おれおれ詐欺の被害者が、振込先の預金口座(凍結済み)のある銀行に対し、債権者代位訴訟を提起して、勝訴したと報道されています。

この手法のメリットは、カタカナ氏名しか分からない口座名義人を相手にせず、直接銀行を訴えるので、被告の特定や所在調査という、訴訟の入り口での難点(正に私の担当している事件で直面した)を回避できることです。
私の担当事件でも、万が一訴状却下命令が確定したら、次にこれをやろうかと検討していました。

しかし、債権者代位訴訟は、代位される債務者の「無資力」(他に見るべき財産を持っていないこと)が要件となります。
そして、被告である銀行は当然応訴してきますから、被害者の側で、口座名義人の「無資力」を立証しなければなりません。

この無資力要件の立証が簡単であれば(例えば、極端な話、犯罪に利用される口座を作るようなやつは、無資力に決まっている、という経験則を適用したり)、非常に有力な被害救済手段となります。

この点、どのような根拠、もしくは手法で無資力要件をクリアさせたのか、今回の判決文の内容が注目されます。
裁判所のHPで素早く公開してほしいものです。

それにしても、提訴から判決まで8か月も経過しており、さらに銀行が控訴する可能性も残っていますから、決して使い勝手のよい救済手段とは言えませんが。

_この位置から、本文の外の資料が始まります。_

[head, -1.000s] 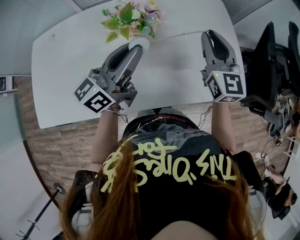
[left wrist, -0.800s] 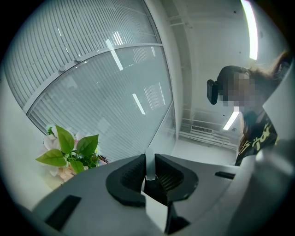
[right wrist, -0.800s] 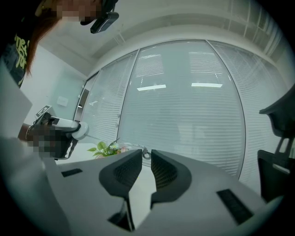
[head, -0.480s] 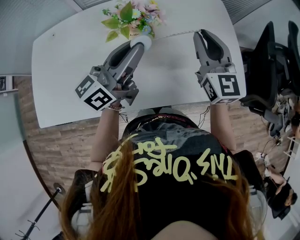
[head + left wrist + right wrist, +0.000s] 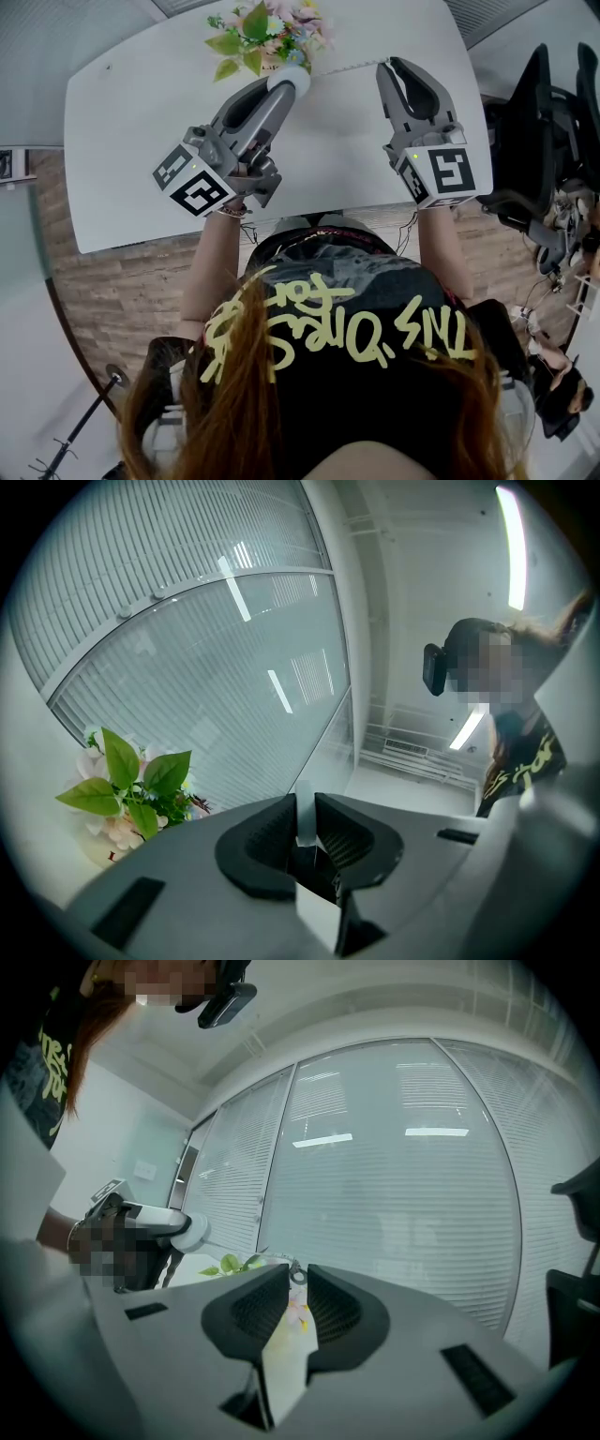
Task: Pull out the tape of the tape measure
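The left gripper (image 5: 274, 96) is clamped on the small white tape measure case (image 5: 291, 82), its jaws nearly together on the thin body. The right gripper (image 5: 389, 67) pinches the end of the tape (image 5: 342, 71), which runs nearly straight between the two tips, above the table's far edge. A clean pull probably means holding the left hand fixed while the right draws off along the tape's own line, level and without twisting the strip. Open room lies toward the right corner of the table (image 5: 141, 141); office chairs (image 5: 548, 131) stand beyond that edge. The flower arrangement (image 5: 262, 33) sits just behind the case, so drifting farther risks brushing it.
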A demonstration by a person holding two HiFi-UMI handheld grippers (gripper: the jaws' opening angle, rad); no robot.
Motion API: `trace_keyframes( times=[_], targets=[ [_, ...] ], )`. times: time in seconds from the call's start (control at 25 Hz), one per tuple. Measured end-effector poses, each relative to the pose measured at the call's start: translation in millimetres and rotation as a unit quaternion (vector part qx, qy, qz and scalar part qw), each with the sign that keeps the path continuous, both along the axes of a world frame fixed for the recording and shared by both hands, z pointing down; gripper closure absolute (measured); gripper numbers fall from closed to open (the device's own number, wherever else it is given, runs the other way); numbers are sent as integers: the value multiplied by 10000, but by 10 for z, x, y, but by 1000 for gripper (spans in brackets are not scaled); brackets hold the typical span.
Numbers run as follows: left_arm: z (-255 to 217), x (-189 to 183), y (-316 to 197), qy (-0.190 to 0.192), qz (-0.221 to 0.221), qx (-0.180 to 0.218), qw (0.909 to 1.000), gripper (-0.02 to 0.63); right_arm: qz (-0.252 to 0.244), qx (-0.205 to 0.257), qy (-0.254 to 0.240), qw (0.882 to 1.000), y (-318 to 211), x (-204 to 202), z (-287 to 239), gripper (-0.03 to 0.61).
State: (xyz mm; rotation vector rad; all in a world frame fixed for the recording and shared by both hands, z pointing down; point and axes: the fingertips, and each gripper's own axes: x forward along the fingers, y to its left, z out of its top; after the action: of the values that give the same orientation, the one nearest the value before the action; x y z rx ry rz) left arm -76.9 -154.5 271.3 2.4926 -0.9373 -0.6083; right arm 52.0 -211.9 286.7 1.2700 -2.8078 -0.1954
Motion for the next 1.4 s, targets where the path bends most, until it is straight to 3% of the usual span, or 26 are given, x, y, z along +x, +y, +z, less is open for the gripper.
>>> trace_keyframes(
  times=[0.88, 1.4],
  targets=[
    [-44, 123, -54, 137, 147, 15, 9998, 555, -513, 53, 235, 9984, 163, -394, 22, 514],
    [-28, 171, -91, -149, 113, -25, 9998, 555, -730, 323, 672, 9945, 248, -533, -13, 514]
  ],
)
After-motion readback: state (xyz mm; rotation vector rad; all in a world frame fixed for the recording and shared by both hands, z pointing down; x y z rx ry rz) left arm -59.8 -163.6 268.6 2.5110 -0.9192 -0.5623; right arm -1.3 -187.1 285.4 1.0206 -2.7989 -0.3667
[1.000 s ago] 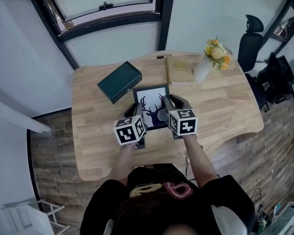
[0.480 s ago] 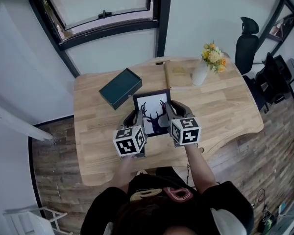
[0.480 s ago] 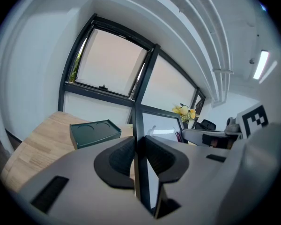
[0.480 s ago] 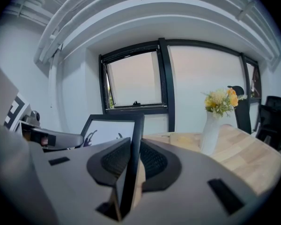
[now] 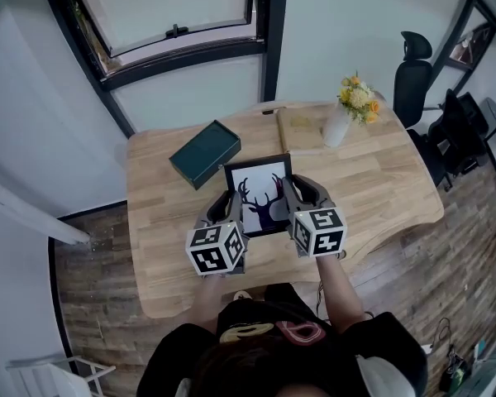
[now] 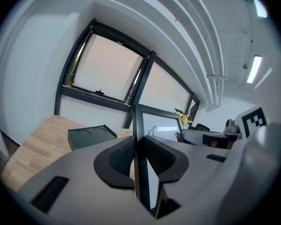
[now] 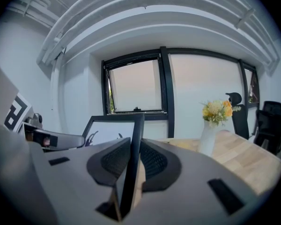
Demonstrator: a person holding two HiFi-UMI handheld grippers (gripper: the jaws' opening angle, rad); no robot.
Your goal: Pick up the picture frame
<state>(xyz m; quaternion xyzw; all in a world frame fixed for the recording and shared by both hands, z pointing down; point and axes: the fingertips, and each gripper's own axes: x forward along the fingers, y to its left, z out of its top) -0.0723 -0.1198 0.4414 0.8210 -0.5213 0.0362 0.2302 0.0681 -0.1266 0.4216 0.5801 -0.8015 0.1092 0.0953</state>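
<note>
Left hand-held gripper (image 6: 139, 161): jaws clamped on the left edge of the picture frame (image 5: 262, 195), black edge pinched between both dark pads. Right hand-held gripper (image 7: 131, 162): same, clamped on the frame's right edge, with the edge running up between the pads.

In the head view the frame sits between the two grippers, left one at its 9 o'clock side and right one at its 3 o'clock side. Marker cubes are at the frame's 7 and 5 o'clock, near the person. The frame is black with a white picture of a dark deer head with antlers. It is over the middle of the desk (image 5: 380, 180); cannot tell if its bottom edge is clear of the wood.

Dark green box (image 5: 204, 154) lies flat on the desk at the frame's 10 o'clock, near but apart. Tan book (image 5: 302, 126) lies at 1 o'clock, just past the frame's top edge. White vase (image 5: 337, 125) with yellow and orange flowers stands upright beside the book, at about 2 o'clock. Black office chair (image 5: 413, 73) stands off the desk, farther out at 2 o'clock. Black-framed window (image 5: 174, 7) is at 12 o'clock, beyond the desk. Wood plank floor (image 5: 91, 255) is at 9 o'clock.
</note>
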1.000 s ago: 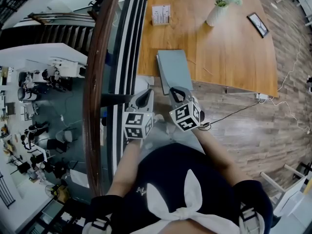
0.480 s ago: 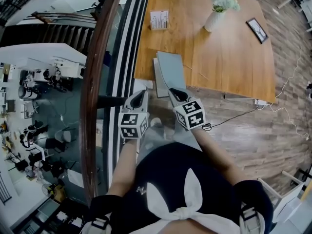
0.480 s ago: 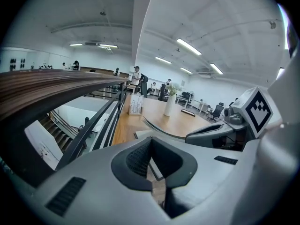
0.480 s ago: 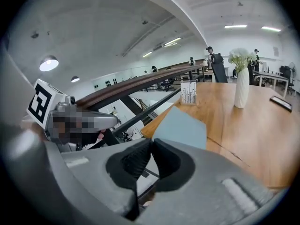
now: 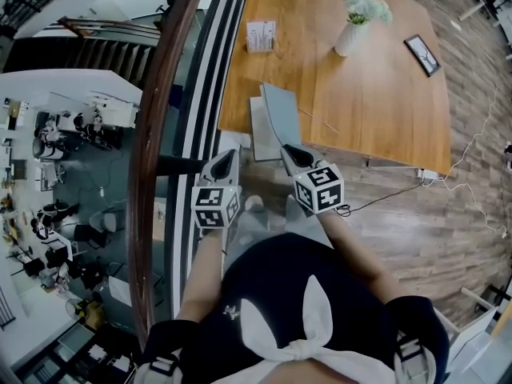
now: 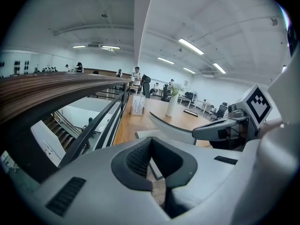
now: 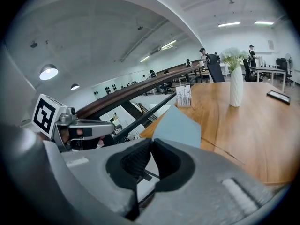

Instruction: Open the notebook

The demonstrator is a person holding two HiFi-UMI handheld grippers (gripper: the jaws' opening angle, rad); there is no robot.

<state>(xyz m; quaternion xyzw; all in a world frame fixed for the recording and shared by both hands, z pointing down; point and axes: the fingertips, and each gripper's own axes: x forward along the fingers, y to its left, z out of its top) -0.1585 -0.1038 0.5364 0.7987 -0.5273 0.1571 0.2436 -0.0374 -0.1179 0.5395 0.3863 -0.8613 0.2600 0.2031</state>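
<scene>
A grey-blue notebook lies at the near left edge of the wooden table. Its cover stands lifted at a slant, and a white page shows beneath it. My right gripper is shut on the cover's near edge; in the right gripper view the cover rises straight from the closed tips. My left gripper hovers just left of the notebook, off the table, with its jaws together and nothing between them. From there the raised cover curves across in front.
A white vase of flowers, a small card stand and a dark flat device sit farther back on the table. A wooden handrail with glass runs along the left. A cable lies on the floor at right.
The cover, flat a second ago, now stands raised off the white page. The right gripper has risen and rolled with it. The left gripper has hardly moved.
</scene>
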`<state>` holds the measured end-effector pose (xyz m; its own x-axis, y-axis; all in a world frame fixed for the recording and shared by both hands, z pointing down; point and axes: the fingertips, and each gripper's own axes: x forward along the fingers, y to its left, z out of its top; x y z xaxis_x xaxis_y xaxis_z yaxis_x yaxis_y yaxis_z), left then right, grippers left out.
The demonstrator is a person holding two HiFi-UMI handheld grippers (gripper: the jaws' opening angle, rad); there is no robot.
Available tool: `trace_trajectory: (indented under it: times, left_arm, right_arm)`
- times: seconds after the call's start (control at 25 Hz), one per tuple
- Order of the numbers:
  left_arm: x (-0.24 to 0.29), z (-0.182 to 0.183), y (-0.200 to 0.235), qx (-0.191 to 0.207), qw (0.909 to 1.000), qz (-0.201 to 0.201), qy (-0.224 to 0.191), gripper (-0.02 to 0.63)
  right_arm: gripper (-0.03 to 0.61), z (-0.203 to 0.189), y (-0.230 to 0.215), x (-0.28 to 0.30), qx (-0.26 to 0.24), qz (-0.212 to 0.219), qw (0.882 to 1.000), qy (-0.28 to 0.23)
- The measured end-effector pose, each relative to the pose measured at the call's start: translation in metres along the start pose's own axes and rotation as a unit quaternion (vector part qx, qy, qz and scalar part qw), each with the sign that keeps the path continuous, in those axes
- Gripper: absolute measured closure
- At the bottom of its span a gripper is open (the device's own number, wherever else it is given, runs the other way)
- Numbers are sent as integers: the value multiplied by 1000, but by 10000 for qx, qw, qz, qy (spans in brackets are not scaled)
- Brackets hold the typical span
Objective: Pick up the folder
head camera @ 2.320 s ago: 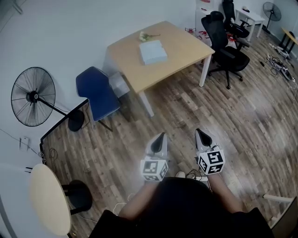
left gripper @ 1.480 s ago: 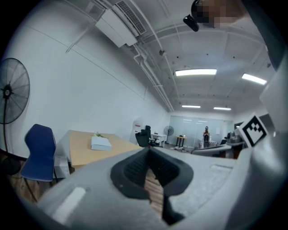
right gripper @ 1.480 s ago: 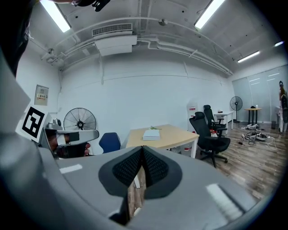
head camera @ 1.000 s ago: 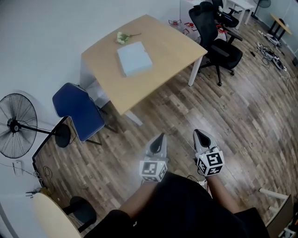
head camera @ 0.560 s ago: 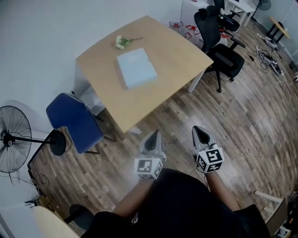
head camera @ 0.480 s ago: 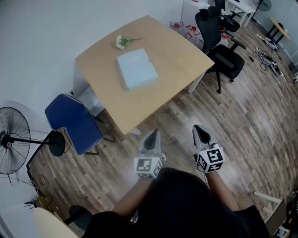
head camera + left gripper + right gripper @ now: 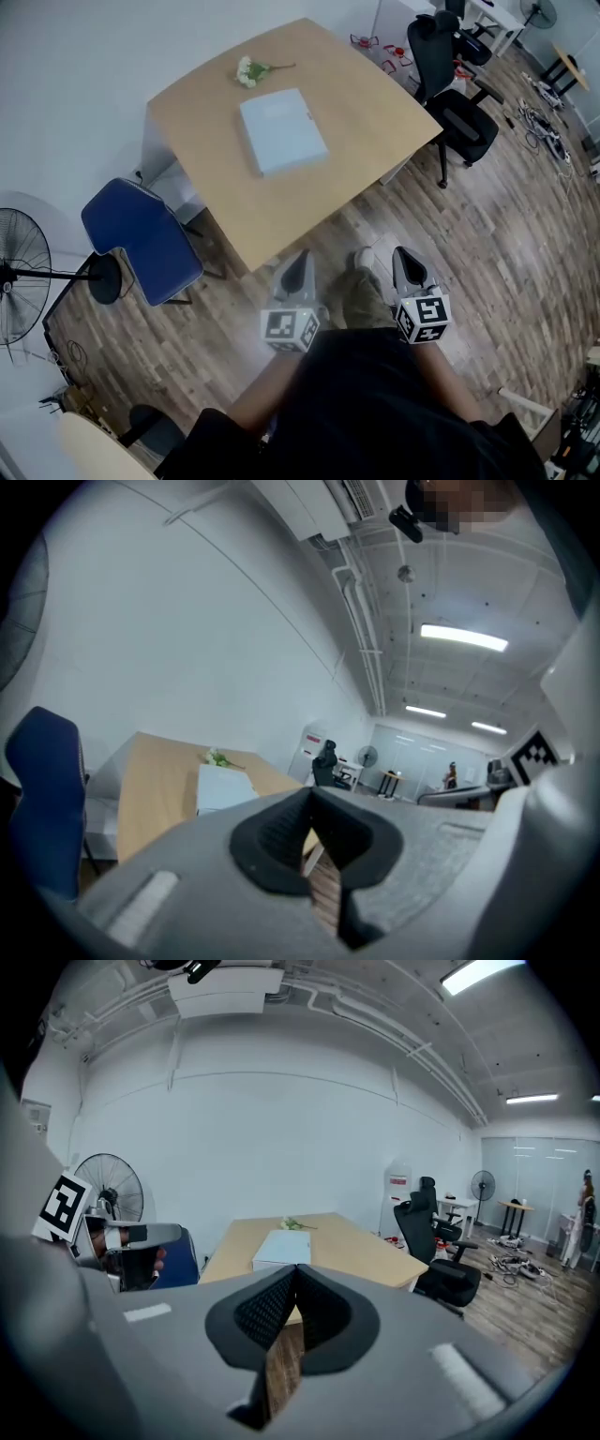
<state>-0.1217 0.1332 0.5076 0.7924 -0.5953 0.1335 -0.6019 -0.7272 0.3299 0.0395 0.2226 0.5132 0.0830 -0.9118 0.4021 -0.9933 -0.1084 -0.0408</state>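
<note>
Head view: left hand-held gripper (image 7: pixel 301 257) and right hand-held gripper (image 7: pixel 402 254) closed, empty; folder (image 7: pixel 282 130) on table (image 7: pixel 375 105).

I've closed in on the table (image 7: pixel 281 202), its near corner now just beside my left gripper (image 7: pixel 300 261), the folder (image 7: pixel 282 130) nearer, the fan (image 7: pixel 19 281) slid left, my leg (image 7: pixel 354 298) stepping up beside the right gripper (image 7: pixel 405 258).
</note>
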Motion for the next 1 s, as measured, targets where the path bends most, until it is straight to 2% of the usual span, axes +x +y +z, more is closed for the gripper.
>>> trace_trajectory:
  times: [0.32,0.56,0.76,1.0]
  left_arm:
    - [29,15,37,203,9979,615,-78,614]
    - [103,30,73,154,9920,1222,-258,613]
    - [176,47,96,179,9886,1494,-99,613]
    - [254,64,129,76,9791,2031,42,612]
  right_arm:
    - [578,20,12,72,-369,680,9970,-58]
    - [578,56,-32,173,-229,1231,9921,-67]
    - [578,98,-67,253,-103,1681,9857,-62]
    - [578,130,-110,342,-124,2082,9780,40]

一方、口座名義人を訴えるやり方は、訴訟の入り口での難点はありますが、そこを突破できれば、被告が応訴してくる可能性は実際上殆ど考えられませんので、訴訟の中身は概ね1回の期日で済み、早期に判決が得られます(私の担当事件では、訴状却下→即時抗告となったため、数か月空転しましたが、最初から訴状が受理されていれば、とっくに終わっていました)。
コメント
この記事へのコメント
期日のことなど興味深かったです
僭越ながらTBさせていただきました。
口座名義人を訴えるやり方との対比など、実際訴訟実務に携わっている方の目からはまた別の見方もあるのだと大変勉強になりました。ありがとうございました。今後ともよろしくお願いいたします。